» Task to complete: Go line by line through the entries below and copy those containing the string "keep".

[Collection entries]
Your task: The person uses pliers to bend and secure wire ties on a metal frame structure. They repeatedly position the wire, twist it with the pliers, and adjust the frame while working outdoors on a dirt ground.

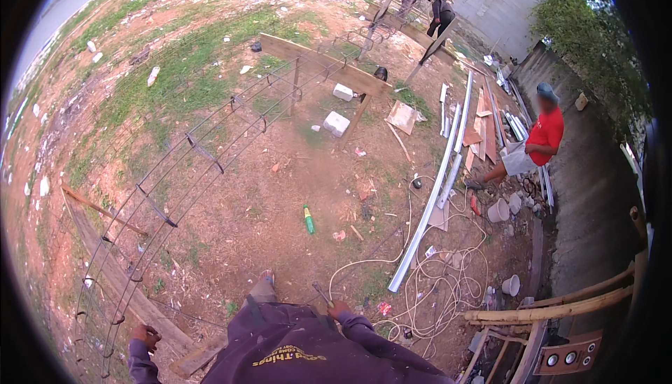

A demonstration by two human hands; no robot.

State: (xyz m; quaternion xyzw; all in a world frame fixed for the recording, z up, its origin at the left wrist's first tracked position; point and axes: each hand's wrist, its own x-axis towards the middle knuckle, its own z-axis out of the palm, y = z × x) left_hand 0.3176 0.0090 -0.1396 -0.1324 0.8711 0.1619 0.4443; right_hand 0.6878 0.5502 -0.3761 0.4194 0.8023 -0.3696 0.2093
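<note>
The person's dark purple shirt (294,335) bears yellow lettering across its lower part, upside down in this view; the green plastic bottle (309,221) lying on the dirt ahead wears a yellow label, its print too small to make out. The right hand (339,310) is closed around a short dark metal tool (322,293) that points forward beside the bare foot (264,286). The left hand (145,337) has its fingers partly curled — whether it grips anything, I cannot tell — near the close end of the rebar cage (166,217), which stretches away to the wooden batter board (325,65).
</note>
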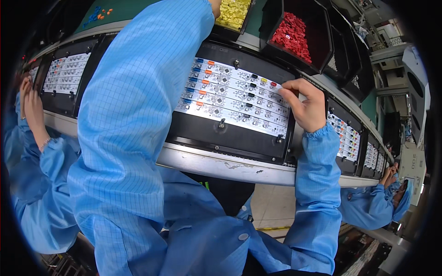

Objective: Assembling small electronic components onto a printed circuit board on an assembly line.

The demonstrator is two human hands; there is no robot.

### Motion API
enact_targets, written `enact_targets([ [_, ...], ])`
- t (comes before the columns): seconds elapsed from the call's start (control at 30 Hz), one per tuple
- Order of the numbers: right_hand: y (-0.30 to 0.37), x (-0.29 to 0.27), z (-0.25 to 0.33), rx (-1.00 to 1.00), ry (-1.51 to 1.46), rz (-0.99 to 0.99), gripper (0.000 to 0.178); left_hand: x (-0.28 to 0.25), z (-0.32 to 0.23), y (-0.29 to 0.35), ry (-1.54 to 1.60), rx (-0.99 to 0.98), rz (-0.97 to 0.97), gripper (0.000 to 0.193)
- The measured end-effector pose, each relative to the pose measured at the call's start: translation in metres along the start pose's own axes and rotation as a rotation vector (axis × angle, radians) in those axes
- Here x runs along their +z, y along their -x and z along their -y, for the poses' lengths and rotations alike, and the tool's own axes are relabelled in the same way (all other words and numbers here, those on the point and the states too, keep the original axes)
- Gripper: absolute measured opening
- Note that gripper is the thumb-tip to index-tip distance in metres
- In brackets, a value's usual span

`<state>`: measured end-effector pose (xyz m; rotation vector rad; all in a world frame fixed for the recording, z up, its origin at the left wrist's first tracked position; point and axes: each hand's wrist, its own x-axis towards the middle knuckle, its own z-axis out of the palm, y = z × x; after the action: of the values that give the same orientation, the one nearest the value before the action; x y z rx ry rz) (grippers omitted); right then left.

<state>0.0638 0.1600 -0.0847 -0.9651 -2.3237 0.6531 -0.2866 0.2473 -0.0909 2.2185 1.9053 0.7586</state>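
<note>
My left arm stretches forward to a bin of small yellow connectors point(233, 14). Only the wrist end of my left hand point(215, 6) shows at the top edge, so its fingers are out of sight. My right hand point(307, 105) is at the right end of the top row of a white circuit board panel point(239, 94), thumb and forefinger pinched together. Whatever is between those fingertips is too small to tell. A red connector point(273, 84) sits just left of them, with a yellow connector point(264, 80) beside it. Blue, orange and black connectors stand in columns along the panel's rows.
The panel lies in a black fixture point(198, 128) with clamp knobs, on a metal-edged line point(230, 166). A black bin of red connectors point(293, 37) stands beyond it. Similar panels point(67, 73) lie either side. Co-workers' hands point(33, 108) show at left and far right.
</note>
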Motion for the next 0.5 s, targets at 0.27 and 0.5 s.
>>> enact_targets([
  [0.27, 0.005, 0.015, -0.015, 0.054, -0.009, 0.02, 0.021, 0.018, -0.009, -0.013, -0.257, -0.254, 0.122, 0.027],
  [0.5, 0.004, 0.003, -0.018, 0.077, -0.074, 0.133, 0.023, 0.012, -0.019, -0.011, -0.268, -0.245, 0.1, 0.028],
])
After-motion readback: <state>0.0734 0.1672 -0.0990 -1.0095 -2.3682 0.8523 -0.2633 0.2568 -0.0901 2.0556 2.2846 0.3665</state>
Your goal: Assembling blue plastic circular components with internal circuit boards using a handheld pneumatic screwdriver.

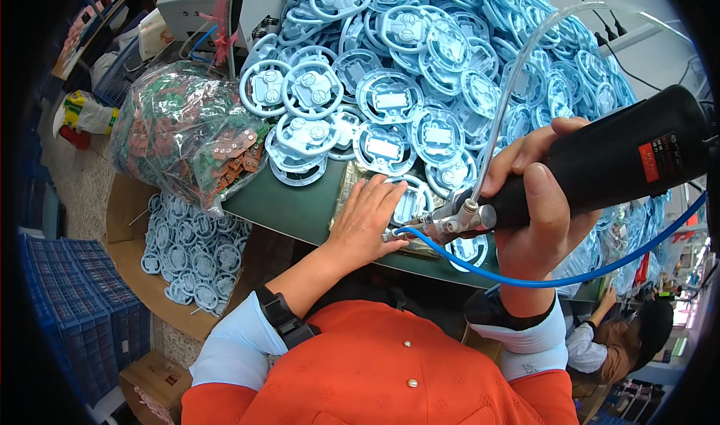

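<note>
My right hand (pixel 540 193) is wrapped round a black electric screwdriver (pixel 607 159), which is tilted with its metal head pointing left. A blue air hose (pixel 540 281) and a clear tube (pixel 514 80) join the fittings at that head. Just below the head lies a light-blue round plastic housing (pixel 410 202), on a yellowish base (pixel 343 193) at the table's near edge. My left hand (pixel 367 219) lies over the left side of this housing, fingers stretched out and fingertips at its rim. The screwdriver's tip is hidden near my left thumb.
A large heap of light-blue ring housings (pixel 442 43) covers the green table (pixel 277 208). A clear bag of red and green circuit boards (pixel 187 133) sits at left. Below it stands a carton (pixel 127 237) of housings. At lower right a co-worker (pixel 622 342) sits.
</note>
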`<state>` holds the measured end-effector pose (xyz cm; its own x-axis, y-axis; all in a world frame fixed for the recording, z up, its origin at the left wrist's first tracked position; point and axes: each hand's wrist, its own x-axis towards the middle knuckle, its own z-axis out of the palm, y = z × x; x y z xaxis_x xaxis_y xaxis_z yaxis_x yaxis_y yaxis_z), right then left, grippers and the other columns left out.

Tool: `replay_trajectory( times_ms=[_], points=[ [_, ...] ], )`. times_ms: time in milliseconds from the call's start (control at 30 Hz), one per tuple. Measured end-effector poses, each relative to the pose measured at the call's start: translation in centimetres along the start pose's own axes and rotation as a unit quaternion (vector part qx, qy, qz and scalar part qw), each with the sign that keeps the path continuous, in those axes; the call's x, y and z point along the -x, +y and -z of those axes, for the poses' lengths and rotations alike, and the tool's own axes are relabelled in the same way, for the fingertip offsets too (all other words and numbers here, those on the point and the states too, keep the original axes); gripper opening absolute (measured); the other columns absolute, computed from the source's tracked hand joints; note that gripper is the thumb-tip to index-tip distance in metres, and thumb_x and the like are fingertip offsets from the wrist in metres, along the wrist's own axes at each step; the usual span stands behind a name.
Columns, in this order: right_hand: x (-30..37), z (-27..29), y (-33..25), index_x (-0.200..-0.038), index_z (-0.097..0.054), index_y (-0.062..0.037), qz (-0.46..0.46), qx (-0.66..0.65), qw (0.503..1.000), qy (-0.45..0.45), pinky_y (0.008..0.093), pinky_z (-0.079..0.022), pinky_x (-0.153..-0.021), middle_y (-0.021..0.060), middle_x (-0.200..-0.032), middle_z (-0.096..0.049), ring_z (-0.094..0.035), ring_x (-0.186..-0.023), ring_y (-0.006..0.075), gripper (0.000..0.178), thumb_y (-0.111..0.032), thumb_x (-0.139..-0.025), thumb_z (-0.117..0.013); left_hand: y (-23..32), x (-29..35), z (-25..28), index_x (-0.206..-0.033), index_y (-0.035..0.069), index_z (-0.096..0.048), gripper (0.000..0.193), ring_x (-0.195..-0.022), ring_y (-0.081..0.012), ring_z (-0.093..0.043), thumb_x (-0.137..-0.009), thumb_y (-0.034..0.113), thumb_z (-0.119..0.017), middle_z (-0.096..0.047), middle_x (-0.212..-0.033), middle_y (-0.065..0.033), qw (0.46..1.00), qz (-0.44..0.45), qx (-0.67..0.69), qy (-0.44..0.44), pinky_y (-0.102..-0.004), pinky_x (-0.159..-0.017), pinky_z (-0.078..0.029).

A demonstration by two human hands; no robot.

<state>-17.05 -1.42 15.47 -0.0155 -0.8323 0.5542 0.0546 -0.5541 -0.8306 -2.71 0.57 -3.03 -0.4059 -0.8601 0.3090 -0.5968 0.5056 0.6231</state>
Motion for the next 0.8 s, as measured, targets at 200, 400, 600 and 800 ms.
replay_trajectory(
  times_ms=[200,400,600,800],
  points=[
    [-0.1,-0.2,0.1,-0.124,-0.044,0.0009,-0.001,0.001,1.0,0.0,0.0311,-0.049,-0.055,0.0105,-0.083,-0.05,-0.057,-0.058,0.0203,0.045,-0.011,-0.083,-0.058,0.0,-0.1,0.4,-0.14,0.003,-0.04,0.095,-0.133,-0.0337,-0.039,-0.062,0.027,-0.089,-0.047,-0.129,-0.0139,1.0,-0.001,0.002,-0.005,-0.0515,-0.11,-0.031],
    [-0.2,-0.2,0.6,-0.12,-0.045,-0.0005,-0.007,-0.008,1.0,-0.006,0.0306,-0.049,-0.055,0.0106,-0.082,-0.05,-0.057,-0.058,0.0202,0.041,-0.01,-0.083,-0.058,-0.3,-0.1,0.2,-0.139,0.002,-0.041,0.095,-0.132,-0.0337,-0.04,-0.061,0.026,-0.089,-0.048,-0.128,-0.0137,1.0,-0.002,0.003,-0.01,-0.0514,-0.11,-0.032],
    [0.6,-0.2,0.9,-0.115,-0.044,-0.0007,0.006,-0.005,1.0,-0.01,0.0298,-0.05,-0.055,0.0104,-0.08,-0.051,-0.057,-0.059,0.0194,0.036,-0.008,-0.083,-0.057,-0.5,-0.1,-0.4,-0.139,0.001,-0.041,0.094,-0.132,-0.0351,-0.039,-0.061,0.026,-0.089,-0.047,-0.129,-0.015,0.999,-0.025,-0.004,0.021,-0.0517,-0.109,-0.032],
    [-0.1,0.6,0.3,-0.122,-0.042,0.0039,0.04,0.05,0.993,-0.097,0.0324,-0.049,-0.056,0.0108,-0.077,-0.053,-0.058,-0.06,0.019,0.042,-0.004,-0.084,-0.057,-0.6,0.2,0.3,-0.136,0.005,-0.047,0.084,-0.128,-0.0403,-0.042,-0.066,0.033,-0.085,-0.048,-0.13,-0.0178,1.0,-0.017,-0.022,-0.008,-0.055,-0.104,-0.033]
  ],
)
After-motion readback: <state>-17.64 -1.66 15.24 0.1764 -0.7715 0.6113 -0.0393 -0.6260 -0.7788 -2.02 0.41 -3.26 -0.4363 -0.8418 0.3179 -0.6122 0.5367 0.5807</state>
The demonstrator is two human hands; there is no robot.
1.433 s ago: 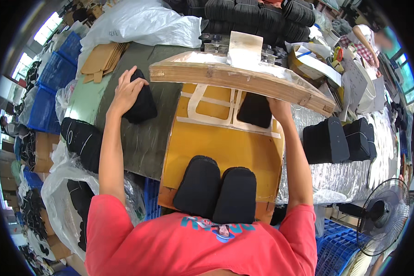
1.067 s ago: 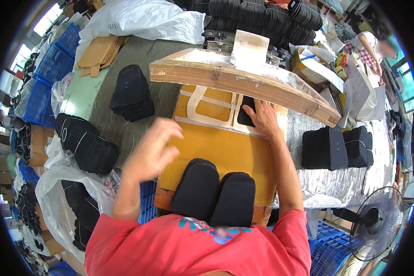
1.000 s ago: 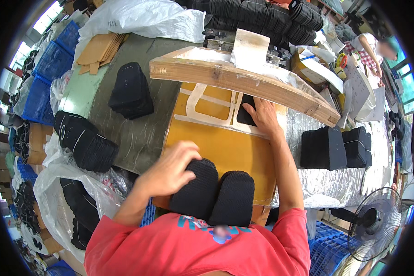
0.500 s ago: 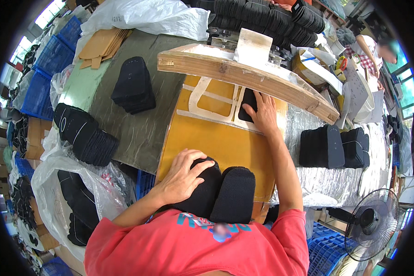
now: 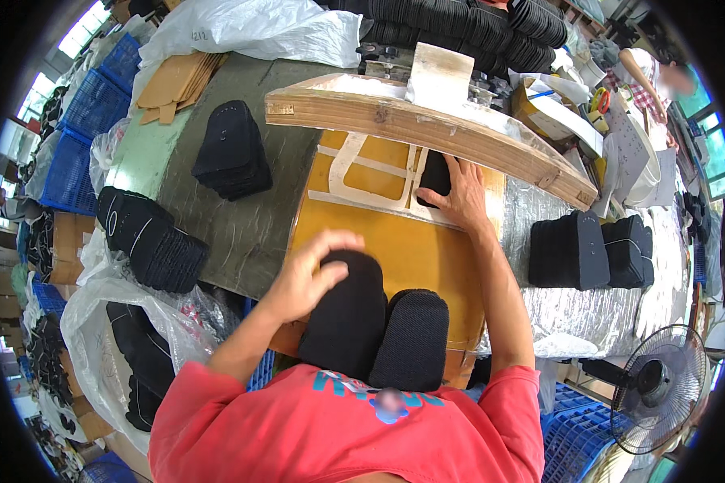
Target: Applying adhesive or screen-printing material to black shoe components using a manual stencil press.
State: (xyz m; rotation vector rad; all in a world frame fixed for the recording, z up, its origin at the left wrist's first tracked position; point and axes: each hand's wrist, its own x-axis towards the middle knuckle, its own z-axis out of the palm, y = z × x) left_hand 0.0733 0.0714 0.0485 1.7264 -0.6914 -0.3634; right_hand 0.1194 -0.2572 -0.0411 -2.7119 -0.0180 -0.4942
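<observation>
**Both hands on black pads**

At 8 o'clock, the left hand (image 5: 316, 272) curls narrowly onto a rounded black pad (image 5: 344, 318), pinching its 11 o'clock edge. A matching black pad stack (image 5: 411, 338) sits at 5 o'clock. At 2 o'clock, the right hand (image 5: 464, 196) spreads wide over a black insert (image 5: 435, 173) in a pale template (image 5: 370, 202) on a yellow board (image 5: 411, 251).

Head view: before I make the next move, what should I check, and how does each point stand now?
1. Left hand at left front pad: ok.
2. Left hand's grip firm: cannot tell; fingers blurred.
3. Right hand on back pad in the template's right opening: ok.
4. Left opening filled: not ok; yellow shows through.
5. Right hand clear of wooden frame: cannot tell; fingertips appear close to its edge.
</observation>
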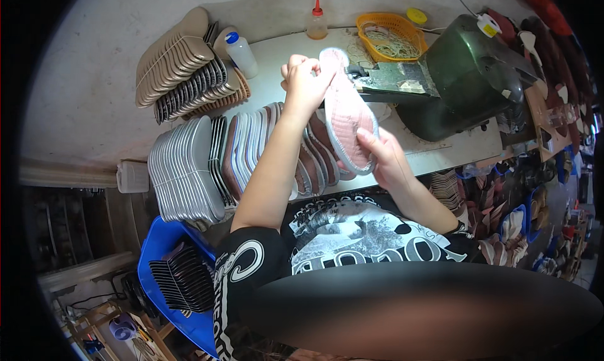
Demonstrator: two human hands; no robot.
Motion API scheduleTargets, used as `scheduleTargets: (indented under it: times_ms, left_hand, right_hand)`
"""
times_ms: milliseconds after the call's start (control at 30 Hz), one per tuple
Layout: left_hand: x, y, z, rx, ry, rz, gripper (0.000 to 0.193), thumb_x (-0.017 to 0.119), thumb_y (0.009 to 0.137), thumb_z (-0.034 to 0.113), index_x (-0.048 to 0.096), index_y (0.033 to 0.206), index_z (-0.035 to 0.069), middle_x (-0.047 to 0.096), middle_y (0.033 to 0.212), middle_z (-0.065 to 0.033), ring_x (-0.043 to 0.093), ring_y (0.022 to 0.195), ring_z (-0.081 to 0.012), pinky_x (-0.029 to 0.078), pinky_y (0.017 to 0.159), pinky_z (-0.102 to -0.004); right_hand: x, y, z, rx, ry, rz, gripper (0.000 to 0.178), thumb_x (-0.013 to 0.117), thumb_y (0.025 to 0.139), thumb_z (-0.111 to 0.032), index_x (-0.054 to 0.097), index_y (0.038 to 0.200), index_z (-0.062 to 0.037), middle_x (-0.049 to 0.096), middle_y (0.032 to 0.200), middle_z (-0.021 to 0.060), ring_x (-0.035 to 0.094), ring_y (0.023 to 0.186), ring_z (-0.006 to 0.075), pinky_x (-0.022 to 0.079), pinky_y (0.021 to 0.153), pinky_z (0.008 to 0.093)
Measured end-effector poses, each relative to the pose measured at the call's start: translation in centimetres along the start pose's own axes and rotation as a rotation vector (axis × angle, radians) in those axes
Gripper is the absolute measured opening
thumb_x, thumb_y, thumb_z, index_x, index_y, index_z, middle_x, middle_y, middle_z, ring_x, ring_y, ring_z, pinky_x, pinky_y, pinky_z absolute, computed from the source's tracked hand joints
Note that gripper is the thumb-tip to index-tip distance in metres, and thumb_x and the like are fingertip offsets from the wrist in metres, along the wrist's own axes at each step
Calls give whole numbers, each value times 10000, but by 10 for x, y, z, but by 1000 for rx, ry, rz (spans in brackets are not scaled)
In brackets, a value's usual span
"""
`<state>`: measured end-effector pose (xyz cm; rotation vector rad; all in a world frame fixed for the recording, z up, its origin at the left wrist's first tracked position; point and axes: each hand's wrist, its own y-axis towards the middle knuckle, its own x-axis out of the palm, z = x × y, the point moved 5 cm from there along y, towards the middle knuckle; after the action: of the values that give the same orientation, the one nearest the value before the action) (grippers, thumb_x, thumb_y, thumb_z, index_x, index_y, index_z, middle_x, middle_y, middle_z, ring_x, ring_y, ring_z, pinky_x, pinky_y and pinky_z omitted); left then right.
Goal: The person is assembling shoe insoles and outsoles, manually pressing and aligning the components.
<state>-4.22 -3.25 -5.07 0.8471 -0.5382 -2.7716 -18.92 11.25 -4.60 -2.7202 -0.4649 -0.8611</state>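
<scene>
A pink shoe insole (352, 125) with a pale fuzzy rim is held up over the white table, its narrow end pointing away from me. My right hand (385, 155) grips the wide near end, thumb on the pink face and the other fingers behind. At the narrow end my left hand (303, 87) is closed with its fingers curled, touching the left edge; whatever lies inside those fingers is hidden. Just right of the insole sits the head of a dark green sewing machine (465, 78).
Stacked insoles (189, 166) line the table's left side, with more tied bundles (176, 59) behind. A blue-capped bottle (242, 56), a red-tipped bottle (317, 24) and a yellow basket of threads (391, 37) stand at the back. A blue bin (154, 260) sits lower left.
</scene>
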Motion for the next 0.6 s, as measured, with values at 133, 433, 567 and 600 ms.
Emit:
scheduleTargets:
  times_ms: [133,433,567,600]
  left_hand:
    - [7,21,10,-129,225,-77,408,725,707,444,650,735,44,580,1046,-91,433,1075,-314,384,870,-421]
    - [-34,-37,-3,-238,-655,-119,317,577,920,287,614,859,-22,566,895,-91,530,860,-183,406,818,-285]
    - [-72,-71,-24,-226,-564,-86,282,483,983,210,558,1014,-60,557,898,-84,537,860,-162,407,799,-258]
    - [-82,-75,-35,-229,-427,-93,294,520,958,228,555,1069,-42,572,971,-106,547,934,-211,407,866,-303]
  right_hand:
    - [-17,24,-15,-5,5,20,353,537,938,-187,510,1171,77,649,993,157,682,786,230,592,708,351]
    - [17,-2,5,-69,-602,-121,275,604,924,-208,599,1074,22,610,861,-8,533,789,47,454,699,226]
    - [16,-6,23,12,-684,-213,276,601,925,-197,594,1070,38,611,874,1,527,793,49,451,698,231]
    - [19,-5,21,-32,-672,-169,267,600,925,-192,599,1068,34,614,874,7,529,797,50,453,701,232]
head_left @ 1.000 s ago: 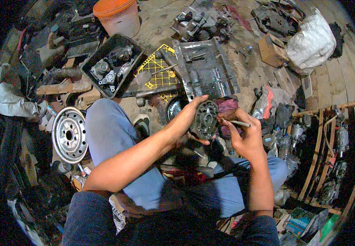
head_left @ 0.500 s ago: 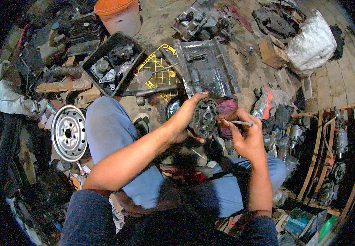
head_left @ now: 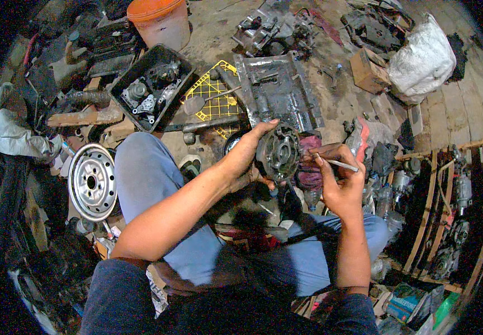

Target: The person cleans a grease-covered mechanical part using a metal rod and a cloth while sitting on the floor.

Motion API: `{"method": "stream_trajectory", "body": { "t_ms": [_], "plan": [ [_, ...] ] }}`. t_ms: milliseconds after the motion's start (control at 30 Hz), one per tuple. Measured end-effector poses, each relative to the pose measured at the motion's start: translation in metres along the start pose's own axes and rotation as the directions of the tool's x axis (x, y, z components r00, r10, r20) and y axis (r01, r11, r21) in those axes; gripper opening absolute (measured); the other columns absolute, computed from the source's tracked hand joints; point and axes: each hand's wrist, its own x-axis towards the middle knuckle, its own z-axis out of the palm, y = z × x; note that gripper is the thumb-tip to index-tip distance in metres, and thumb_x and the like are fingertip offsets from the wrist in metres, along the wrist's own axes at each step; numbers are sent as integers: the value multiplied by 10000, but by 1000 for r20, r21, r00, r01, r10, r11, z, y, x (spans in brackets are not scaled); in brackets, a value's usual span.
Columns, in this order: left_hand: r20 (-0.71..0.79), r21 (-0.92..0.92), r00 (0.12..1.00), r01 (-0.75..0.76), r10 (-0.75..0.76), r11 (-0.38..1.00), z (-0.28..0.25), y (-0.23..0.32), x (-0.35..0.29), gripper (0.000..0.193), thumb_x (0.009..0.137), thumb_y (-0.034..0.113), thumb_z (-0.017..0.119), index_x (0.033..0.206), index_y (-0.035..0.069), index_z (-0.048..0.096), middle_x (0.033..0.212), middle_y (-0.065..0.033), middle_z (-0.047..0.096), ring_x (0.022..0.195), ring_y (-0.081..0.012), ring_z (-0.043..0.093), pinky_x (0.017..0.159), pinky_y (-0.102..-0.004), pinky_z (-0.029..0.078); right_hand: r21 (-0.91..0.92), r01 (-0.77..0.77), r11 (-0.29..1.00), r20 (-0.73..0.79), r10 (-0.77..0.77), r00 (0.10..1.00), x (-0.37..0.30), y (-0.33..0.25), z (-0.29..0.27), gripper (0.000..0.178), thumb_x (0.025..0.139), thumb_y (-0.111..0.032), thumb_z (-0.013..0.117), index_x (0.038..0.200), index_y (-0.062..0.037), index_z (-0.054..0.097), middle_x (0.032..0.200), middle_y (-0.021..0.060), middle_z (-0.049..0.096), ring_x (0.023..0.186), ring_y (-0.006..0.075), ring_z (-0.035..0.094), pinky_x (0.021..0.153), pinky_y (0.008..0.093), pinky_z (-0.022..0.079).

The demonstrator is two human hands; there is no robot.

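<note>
A dark round metal part with a hub and cut-outs [head_left: 279, 153], like a compressor clutch pulley, is raised above my lap. My left hand [head_left: 248, 153] grips it by its left side, thumb along the upper rim. In my right hand [head_left: 342, 181] a thin pale metal rod [head_left: 342, 164] is pinched between thumb and fingers, like a pen. Its inner end points at the right side of the round part; whether it touches cannot be made out. Behind the part lies a crumpled dark pink cloth or bag [head_left: 309, 167].
Ahead lie a greasy metal tray [head_left: 308, 106], a yellow grid [head_left: 199, 89], a hammer [head_left: 213, 124] and a black bin of parts [head_left: 120, 92]. A steel wheel rim [head_left: 104, 198] stands left of my knee. An orange-topped bucket [head_left: 169, 33] and white sack [head_left: 428, 67] stand farther off.
My right hand has moved slightly right with the rod, away from the round part. The round part has turned or tilted a little in my left hand.
</note>
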Motion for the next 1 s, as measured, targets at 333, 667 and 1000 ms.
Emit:
{"method": "stream_trajectory", "body": {
  "t_ms": [333, 667, 1000],
  "plan": [
    [42, -134, 999, -2, 8, 991, -5, -3, 0, 632, 942, 630, 442, 1197, 76, 607, 870, -136, 723, 554, -262, 684, 407, -337, 565, 27, 48, 998, -64, -46, 997, -1, -3, 1, 119, 853, 41, 670, 951, -22, 694, 901, 102, 726, 825, 208, 709, 759, 309, 547],
    [-35, -127, 999, -17, 13, 992, 14, 1, -1, 642, 938, 626, 453, 1186, 53, 600, 883, -167, 720, 631, -315, 702, 465, -383, 598, -65, 108, 992, 13, -108, 994, 1, -8, 9, 98, 860, 29, 663, 947, -11, 684, 903, 119, 718, 812, 237, 711, 748, 325, 553],
    [-71, 94, 994, -79, 86, 992, -2, 14, 3, 629, 929, 578, 413, 1117, 16, 622, 832, -183, 712, 532, -311, 671, 386, -372, 544, -42, 126, 991, -1, -126, 992, -2, -11, 25, 132, 842, 43, 660, 960, -5, 696, 928, 139, 722, 820, 238, 711, 741, 328, 551]
  ]
}}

» Exercise response:
- Here x runs along their +z, y along their -x and z along their -y, for the poses' lengths and rotations alike, and the tool's own axes are relabelled in the same way (all other words and numbers here, those on the point and the states too, keep the original axes)
Tool: `replay_trajectory( times_ms=[_], points=[ [_, ...] ], )`. times_ms: time in milliseconds from the call's start (control at 30 Hz), one per tuple. Measured end-effector poses, each relative to the pose measured at the call's start: translation in centimetres along the start pose's own axes and rotation as a unit quaternion (vector part qx, qy, qz and scalar part qw), each with the sign that keeps the path continuous, in those axes; the call's x, y and z point along the -x, +y and -z of those axes, for the poses' lengths and rotations alike, and the tool's own axes are relabelled in the same way, for the fingertip offsets too (all other words and numbers here, those on the point and the states too, keep the original axes); gripper opening absolute (measured); the other columns absolute, computed from the source's tracked hand joints; note that gripper is the thumb-tip to index-tip distance in metres, and thumb_x and the like are fingertip offsets from the wrist in metres, along the wrist's own axes at each step; the usual span stands behind a name.

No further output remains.